Your answer should consist of every line in the records that holds "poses".

Data excerpts
»»
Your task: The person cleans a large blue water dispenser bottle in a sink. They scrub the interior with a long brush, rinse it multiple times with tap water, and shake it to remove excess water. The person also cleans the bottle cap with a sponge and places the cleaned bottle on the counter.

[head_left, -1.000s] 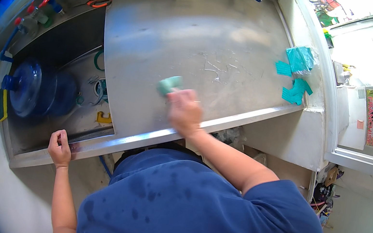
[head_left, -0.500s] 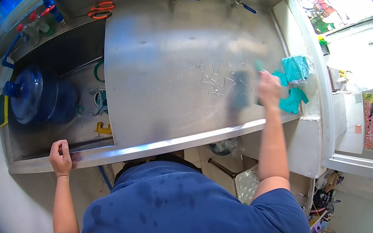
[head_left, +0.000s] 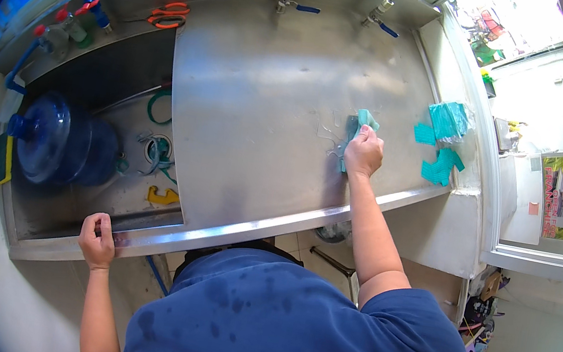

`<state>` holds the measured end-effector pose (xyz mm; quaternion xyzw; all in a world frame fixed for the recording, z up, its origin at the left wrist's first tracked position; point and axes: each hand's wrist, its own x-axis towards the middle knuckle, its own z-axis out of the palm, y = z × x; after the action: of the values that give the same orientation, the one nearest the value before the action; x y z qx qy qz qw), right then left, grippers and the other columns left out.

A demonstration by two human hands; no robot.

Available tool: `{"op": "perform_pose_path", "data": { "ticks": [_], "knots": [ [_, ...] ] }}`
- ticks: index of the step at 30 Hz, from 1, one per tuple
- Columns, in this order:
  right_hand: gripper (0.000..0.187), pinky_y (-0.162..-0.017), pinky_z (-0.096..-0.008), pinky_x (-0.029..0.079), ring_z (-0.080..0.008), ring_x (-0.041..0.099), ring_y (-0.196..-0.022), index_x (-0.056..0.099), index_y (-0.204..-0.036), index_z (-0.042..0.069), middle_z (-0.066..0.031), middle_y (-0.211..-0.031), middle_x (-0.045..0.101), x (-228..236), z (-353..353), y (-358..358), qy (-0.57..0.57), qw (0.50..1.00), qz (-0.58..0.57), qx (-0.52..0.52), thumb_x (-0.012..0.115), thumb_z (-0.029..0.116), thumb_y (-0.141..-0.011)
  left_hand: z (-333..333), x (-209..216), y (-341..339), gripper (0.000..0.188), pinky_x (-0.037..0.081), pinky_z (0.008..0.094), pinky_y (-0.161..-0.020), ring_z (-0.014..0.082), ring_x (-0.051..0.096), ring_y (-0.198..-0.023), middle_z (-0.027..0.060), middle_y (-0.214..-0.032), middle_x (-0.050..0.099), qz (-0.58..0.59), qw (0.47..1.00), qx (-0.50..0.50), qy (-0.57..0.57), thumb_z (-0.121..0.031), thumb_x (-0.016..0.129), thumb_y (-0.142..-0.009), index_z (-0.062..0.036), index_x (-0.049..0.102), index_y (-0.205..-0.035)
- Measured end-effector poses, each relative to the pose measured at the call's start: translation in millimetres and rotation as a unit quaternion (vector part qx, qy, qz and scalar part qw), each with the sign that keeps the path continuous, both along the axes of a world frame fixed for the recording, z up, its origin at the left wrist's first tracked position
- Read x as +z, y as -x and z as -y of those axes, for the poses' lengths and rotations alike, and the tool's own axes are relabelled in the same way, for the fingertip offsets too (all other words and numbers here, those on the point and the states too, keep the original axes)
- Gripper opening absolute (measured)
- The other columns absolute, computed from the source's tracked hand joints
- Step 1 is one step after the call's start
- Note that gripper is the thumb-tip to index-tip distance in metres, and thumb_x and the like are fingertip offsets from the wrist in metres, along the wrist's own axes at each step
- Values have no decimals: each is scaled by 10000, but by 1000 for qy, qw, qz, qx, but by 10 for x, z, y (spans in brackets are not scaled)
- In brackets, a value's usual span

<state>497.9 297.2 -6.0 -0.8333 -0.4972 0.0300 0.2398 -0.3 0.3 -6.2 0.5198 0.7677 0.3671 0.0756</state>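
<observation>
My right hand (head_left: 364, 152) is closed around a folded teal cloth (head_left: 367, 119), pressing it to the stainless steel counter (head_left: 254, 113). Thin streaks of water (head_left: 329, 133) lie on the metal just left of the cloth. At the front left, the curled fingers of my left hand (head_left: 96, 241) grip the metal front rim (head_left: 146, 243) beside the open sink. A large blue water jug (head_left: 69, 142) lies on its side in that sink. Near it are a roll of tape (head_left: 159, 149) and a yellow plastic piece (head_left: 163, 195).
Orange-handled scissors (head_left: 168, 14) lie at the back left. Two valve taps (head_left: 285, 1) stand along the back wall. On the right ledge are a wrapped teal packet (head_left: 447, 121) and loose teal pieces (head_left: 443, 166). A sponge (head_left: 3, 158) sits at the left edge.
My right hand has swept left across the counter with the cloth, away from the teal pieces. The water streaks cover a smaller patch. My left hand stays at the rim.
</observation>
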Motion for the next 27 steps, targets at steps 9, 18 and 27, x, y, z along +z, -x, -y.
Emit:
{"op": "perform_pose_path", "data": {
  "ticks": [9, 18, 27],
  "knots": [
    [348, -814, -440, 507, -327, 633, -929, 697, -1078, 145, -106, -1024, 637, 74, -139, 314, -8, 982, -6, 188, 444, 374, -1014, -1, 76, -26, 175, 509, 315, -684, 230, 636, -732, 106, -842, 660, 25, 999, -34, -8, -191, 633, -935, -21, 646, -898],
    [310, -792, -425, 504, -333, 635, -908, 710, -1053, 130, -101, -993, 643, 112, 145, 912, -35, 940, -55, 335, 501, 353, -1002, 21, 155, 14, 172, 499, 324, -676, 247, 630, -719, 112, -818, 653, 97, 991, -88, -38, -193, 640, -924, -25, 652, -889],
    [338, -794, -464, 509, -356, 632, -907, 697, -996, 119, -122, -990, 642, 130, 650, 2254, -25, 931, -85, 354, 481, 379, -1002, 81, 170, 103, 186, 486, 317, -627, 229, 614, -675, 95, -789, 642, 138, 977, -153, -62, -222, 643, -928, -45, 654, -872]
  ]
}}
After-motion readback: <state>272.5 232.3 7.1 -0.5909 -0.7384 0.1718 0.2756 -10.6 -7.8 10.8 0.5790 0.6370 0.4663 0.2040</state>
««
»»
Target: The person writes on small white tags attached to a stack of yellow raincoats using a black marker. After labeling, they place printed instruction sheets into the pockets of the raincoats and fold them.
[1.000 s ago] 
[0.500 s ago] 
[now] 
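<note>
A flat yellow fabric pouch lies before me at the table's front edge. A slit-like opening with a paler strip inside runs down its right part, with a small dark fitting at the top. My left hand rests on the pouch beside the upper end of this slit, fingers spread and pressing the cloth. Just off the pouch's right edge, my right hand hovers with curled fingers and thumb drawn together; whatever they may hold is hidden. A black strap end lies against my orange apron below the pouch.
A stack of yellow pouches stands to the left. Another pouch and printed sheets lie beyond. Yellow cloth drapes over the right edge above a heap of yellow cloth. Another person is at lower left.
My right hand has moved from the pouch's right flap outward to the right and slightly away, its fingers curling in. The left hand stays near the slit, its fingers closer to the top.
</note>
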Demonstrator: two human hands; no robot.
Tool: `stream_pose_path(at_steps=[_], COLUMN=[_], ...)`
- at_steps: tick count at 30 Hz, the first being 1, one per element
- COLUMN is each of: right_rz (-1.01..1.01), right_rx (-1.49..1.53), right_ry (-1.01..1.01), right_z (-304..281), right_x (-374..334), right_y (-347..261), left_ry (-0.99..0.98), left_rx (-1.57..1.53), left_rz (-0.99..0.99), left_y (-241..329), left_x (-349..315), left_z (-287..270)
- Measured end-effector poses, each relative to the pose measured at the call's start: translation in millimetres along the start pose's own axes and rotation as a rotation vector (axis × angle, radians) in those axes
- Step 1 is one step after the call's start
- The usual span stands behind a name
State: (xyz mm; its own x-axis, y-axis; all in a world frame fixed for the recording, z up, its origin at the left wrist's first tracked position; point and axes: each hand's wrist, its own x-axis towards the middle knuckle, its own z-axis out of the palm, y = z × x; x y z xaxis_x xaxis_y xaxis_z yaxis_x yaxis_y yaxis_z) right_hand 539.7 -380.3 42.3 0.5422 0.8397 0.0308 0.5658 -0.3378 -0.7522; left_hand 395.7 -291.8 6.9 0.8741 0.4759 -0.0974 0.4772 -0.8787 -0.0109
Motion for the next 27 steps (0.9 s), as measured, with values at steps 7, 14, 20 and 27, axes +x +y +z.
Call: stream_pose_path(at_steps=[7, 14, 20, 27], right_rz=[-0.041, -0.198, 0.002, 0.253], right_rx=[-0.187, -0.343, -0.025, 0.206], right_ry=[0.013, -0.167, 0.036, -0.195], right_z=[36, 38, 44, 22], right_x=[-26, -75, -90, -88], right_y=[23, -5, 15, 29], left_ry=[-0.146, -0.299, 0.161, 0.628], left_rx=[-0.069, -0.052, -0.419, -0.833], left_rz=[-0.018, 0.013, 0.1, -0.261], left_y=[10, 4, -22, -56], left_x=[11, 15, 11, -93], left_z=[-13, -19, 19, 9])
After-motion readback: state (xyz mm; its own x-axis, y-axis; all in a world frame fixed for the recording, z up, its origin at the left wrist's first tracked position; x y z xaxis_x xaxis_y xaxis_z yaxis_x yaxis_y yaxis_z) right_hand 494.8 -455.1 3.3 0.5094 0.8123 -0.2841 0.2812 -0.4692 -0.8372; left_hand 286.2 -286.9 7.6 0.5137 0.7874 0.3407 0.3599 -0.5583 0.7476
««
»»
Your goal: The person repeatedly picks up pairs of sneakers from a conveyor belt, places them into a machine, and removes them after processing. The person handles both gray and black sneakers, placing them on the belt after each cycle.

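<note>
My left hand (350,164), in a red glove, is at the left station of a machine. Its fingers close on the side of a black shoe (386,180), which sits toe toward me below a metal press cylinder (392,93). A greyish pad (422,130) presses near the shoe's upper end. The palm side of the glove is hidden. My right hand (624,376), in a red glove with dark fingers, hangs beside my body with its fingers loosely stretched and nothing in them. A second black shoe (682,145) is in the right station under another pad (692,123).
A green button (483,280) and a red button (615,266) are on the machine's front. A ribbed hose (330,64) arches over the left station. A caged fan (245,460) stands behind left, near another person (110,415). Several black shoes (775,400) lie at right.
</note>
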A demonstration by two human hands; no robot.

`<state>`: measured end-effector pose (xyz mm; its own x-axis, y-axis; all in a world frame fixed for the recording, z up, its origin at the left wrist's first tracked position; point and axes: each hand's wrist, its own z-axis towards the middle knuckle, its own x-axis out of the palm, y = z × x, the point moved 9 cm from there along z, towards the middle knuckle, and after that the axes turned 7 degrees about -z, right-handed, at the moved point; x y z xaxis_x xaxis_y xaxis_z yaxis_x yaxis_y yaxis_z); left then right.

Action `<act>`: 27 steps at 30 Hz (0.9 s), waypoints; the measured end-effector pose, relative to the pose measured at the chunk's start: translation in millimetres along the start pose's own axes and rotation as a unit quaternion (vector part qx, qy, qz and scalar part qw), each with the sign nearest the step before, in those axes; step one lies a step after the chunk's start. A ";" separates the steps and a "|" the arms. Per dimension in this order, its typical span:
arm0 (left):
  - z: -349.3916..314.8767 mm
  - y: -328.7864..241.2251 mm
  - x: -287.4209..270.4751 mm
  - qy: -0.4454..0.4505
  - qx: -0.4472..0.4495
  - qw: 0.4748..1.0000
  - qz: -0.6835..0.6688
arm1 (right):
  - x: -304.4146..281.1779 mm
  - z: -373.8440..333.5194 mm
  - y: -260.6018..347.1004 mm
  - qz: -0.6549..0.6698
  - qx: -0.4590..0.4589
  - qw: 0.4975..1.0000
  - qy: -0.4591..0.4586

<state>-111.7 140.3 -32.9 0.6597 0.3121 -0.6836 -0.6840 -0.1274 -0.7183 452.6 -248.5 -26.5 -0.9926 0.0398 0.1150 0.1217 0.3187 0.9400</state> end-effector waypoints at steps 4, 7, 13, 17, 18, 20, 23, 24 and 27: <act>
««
Answer to the problem
- Measured end-effector poses, each relative to the pose measured at the call's start: translation in millimetres and rotation as a unit quaternion (vector part qx, qy, qz and scalar part qw), each with the sign that keeps the path continuous, both along the axes of a world frame fixed for the recording, z up, its origin at the left wrist's first tracked position
- Read x as +z, y as -x and z as -y of those axes, for the poses' lengths and rotations alike, and the tool's own axes are relabelled in the same way, for the fingertip offsets too (all other words and numbers here, those on the point and the states too, keep the original axes)
- Measured end-effector poses, each relative to the pose measured at the call's start: translation in millimetres along the start pose's own axes and rotation as a rotation vector (axis × angle, radians) in those axes

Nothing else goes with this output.